- Tensorflow (for classification)
- PyTorch (to exctract features)
- transformers (for wav2vec)
- sklearn (for pruning, PCA, k-means)
- Numpy
- Matplotlib
- python_speech_features (for MFCCs)
- (Julia for plotting)
Contains the original dataset. The original google speech commands was normalised and put into the .npy files. It has (x,y) pairs (for data and labels) for each train / validation / test set. What is really important is to never shuffle the data (like random batches or dataloader), the original order is the only "global label" for all scripts. You can put your audio files here as .npy files to process other datasets :
- X has size (# samples , sample lenght)
- y has size (# samples, )
For the moment, sample lenght = 16000, some things have to be changed to a different lenght. All the used files are : train_x.npy , train_y.npy, valid_x.npy, valid_y.npy, test_x.npy , test_y.npy
Contains the features exctracted by wav2vec ran on the original training set. It comes empty, to populate it you can run "python Exctract_Embeddings.py". If the samples have another size, but the same for all of them, this should still work.
Contains the pre-computed MFCCs. This is then fed to the CNN based classifier to make the classifications. This speeds up the computation by a lot since the MFCCs are static and do not need to be computed at each step. If the folder is empy, populate it by running "python exctract_MFCCS.py"
Contains the results of the prunig, as simpe lists of labels. This is the reason that nothing has to be shuffle around. We rely on the fact that the order of the dataset does not move so it is easy to store the pruning results. It comes empty at first, it will contains pruning results after running "python pruning.py"
Contains the results of the classification in different .csv files. The csv titles should be self, explanatory. They always contain the loss in the first collumn, the accuracy in the second, and the number of epochs in the last one.

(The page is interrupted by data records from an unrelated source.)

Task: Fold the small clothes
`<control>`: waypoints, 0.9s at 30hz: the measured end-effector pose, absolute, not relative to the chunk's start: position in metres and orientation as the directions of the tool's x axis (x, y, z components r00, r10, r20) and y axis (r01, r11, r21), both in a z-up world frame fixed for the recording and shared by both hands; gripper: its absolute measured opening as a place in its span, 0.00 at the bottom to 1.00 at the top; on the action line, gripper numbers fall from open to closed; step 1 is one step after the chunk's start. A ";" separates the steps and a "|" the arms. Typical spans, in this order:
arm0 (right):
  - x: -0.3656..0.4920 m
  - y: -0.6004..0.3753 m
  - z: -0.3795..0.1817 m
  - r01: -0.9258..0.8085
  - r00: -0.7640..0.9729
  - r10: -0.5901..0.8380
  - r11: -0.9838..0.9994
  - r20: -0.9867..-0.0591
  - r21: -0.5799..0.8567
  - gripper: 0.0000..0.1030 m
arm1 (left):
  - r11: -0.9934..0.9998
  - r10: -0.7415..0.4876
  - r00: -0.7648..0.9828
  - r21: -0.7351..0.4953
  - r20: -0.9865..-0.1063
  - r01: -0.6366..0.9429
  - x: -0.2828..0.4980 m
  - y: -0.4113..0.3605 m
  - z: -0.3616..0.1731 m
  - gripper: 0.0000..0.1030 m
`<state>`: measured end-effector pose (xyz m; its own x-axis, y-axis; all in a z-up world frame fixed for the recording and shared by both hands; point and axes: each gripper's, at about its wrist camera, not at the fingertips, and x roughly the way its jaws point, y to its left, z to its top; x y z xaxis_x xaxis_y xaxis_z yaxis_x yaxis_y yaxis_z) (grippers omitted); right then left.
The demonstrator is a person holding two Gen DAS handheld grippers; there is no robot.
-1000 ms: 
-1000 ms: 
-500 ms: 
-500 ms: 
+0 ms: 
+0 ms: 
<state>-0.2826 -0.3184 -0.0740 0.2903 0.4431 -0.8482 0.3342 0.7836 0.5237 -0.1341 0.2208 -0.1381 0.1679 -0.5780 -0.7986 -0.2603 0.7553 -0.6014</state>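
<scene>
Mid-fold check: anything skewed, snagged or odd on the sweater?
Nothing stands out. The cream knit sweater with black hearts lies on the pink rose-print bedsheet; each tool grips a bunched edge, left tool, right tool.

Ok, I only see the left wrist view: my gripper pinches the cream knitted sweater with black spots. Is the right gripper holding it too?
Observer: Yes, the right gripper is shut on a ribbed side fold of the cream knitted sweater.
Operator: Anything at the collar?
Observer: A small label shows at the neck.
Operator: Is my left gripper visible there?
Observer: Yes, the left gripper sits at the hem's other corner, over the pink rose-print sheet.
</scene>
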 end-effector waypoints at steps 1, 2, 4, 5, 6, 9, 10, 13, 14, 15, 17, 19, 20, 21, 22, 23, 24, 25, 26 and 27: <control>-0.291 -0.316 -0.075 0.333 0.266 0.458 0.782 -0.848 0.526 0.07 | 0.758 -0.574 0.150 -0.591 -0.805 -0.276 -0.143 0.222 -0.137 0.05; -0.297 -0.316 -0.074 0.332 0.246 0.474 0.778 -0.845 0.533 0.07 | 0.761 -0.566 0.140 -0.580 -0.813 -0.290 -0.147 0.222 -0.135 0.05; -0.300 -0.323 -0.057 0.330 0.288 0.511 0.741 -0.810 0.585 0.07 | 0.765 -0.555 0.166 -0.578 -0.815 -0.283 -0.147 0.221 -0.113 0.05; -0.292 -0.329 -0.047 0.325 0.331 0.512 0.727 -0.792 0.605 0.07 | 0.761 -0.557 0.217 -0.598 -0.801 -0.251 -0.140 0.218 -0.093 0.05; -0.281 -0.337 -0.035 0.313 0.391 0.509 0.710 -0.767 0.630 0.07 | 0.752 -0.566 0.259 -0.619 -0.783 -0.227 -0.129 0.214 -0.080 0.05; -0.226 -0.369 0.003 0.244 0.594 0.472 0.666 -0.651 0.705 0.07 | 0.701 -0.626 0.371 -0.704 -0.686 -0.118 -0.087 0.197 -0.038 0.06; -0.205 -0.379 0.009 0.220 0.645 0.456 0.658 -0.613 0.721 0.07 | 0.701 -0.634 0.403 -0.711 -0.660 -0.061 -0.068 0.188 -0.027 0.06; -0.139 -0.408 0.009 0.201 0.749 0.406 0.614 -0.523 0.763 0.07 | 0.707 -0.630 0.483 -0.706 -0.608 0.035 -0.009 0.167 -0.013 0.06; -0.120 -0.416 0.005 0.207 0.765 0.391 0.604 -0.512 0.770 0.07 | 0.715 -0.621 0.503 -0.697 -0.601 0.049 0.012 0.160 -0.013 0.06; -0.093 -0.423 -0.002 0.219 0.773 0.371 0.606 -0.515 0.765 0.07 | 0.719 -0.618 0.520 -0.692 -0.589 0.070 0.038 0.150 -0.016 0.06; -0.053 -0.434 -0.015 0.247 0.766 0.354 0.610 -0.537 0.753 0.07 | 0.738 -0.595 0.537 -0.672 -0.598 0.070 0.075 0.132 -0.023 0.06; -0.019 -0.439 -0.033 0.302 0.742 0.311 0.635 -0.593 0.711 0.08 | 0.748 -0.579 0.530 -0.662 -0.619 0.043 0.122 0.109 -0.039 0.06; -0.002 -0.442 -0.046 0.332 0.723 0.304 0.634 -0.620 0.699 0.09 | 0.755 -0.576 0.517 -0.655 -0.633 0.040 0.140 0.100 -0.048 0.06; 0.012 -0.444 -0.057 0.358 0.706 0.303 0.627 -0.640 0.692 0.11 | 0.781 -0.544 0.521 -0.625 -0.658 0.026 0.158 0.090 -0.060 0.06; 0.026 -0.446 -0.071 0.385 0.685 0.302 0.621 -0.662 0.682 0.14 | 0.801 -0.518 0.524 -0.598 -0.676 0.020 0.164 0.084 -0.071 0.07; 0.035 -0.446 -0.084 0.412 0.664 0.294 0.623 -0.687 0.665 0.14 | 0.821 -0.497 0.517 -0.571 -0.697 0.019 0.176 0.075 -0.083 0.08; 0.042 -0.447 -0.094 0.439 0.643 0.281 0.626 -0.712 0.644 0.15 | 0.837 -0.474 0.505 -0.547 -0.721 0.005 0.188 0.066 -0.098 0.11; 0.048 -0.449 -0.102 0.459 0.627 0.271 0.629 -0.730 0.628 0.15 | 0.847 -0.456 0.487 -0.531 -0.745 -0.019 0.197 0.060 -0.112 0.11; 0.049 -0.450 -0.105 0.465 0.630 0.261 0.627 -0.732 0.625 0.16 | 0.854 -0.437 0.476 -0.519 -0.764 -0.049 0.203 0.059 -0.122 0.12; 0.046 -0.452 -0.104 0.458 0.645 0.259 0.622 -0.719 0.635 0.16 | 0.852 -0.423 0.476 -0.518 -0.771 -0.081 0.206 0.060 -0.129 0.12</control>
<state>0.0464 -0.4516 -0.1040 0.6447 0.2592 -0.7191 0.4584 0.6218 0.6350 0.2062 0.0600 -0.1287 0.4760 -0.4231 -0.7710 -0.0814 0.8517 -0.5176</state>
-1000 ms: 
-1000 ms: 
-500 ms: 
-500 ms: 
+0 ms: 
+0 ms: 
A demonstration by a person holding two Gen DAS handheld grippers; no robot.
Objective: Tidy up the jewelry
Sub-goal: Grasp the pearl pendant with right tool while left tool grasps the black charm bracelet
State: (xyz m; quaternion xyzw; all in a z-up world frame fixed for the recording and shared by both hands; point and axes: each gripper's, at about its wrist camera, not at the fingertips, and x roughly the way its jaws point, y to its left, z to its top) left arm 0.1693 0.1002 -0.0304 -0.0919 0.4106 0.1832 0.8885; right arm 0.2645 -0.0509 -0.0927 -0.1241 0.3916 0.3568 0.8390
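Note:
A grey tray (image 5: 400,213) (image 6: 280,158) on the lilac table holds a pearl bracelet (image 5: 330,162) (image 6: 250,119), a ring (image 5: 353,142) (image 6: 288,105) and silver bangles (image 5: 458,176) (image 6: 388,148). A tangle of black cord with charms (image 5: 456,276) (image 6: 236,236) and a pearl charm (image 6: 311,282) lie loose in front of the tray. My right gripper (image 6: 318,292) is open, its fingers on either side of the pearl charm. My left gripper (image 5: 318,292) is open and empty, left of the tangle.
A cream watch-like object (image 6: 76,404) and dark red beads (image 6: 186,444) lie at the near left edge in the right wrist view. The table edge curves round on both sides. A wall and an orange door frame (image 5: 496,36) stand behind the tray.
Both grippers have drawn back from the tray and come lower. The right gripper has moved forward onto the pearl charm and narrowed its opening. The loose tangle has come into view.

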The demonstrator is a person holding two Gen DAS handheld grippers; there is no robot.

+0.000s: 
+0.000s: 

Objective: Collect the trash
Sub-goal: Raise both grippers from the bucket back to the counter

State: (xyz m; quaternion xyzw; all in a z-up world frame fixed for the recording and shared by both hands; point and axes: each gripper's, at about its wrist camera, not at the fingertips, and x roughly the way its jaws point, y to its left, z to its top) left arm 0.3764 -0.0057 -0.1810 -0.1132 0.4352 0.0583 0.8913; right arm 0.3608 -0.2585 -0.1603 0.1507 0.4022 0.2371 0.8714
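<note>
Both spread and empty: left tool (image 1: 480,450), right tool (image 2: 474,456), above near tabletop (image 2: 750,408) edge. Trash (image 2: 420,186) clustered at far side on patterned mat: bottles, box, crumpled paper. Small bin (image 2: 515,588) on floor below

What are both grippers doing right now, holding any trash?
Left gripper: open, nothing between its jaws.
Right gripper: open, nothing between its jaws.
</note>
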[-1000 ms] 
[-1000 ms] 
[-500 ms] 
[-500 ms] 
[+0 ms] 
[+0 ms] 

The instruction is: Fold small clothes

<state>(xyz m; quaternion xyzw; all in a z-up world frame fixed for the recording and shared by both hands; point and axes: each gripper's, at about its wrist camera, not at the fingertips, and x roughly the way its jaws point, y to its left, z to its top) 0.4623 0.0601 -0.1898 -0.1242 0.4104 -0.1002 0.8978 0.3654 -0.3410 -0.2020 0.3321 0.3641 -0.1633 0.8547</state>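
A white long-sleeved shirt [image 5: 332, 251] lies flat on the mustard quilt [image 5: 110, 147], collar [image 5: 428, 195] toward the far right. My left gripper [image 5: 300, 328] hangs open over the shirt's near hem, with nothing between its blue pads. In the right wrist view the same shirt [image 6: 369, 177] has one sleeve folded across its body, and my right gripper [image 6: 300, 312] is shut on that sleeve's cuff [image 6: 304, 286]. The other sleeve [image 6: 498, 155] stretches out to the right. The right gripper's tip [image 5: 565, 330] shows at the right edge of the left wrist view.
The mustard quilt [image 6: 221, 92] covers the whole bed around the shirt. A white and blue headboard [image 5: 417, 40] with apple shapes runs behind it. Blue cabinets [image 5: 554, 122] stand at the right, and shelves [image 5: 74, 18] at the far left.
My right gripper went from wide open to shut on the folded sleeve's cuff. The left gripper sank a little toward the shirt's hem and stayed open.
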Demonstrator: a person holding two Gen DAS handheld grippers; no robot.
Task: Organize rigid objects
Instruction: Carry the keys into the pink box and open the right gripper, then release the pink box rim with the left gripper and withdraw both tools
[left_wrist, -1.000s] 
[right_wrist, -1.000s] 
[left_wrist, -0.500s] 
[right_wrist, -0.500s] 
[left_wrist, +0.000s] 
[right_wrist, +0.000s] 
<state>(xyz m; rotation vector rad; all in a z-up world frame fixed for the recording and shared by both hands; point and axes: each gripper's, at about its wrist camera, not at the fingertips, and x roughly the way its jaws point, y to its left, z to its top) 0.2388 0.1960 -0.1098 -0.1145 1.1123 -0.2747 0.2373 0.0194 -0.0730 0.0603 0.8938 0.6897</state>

Experimental. Little julia script that allows to read and plot the different results.
- Exctract_Embeddings.py : take the dataset present in Dataset_as_numpy and apply the pre-trained wav2vec model to obtain features.
- extract_MFCCs.py : computes the MFCCs of the audio data present in Dataset_as_numpy.
- pruning.py : selectively prune the training set wav2vec features, for complete dataset requires 64 Gb of Ram.
- Classification_pruning.py : does the classification for all the different pruning ratio / methods.
- Run_all_classifications.py : automatically scans all the parameters to generate the final graphs.
- put your data in Dataset_as_numpy following the required sizes. it should contain : train_x , train_y, valid_x, valid_y, test_x , test_y (as .npy files)
- change directory to be in this folder.
- run "python Exctract_Embeddings.py" to get the wav2vec features.
- run "python exctract_MFCCs.py" to get the MFCCs
- check the parameters inside pruning.py, change them to match your projects / dataset's need (number of cluster, clustering method, pruning ratios).
- run "python pruning.py" to generate the desired pruned datasets.
- the wav2vec_features / MFCCs / y_pruned should now be populated.
- If your audio files do not have a size of 16000, change the size of the model's input in Classification_pruning.py. You can (should) adapt the training parameter according to the task at hand.
- Change the parameters you want to scan on in Run_all_Classification.py.
- run "python Run_all_Classification.py", it will scan all parameters, and output all results to the results folder.
- (Navigate to the Plots folder and run the julia script to get the plots)
- All the results are clearly presented in the results file. The .csv are simple 3 collumn documents, with each column representing Loss, Accuracy and number of epohs. Taking the average will get you to the final plots.